◆ Work required ◆
Transcribe the full listing exactly.

◆ Data block ◆

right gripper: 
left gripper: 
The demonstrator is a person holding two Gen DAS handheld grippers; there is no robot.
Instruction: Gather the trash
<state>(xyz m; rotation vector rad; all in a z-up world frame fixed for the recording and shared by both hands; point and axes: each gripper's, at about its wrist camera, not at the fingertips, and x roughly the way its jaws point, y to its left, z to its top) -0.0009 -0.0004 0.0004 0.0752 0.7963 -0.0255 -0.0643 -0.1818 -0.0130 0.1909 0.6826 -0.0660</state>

◆ Output for this task ◆
right gripper: 
left gripper: 
The demonstrator is a person holding two Gen DAS handheld grippers; there is no robot.
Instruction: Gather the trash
<state>(xyz m; rotation vector rad; all in a z-up world frame fixed for the recording and shared by both hands; point and axes: each gripper's, at about its wrist camera, not at the fingertips, and x roughly the way its jaws point, y to its left, z to its top) -0.0009 -0.0004 0.0004 0.0752 0.7963 -0.0255 -0.0643 -0.1818 -0.0130 0.1909 0.6826 -0.0660</state>

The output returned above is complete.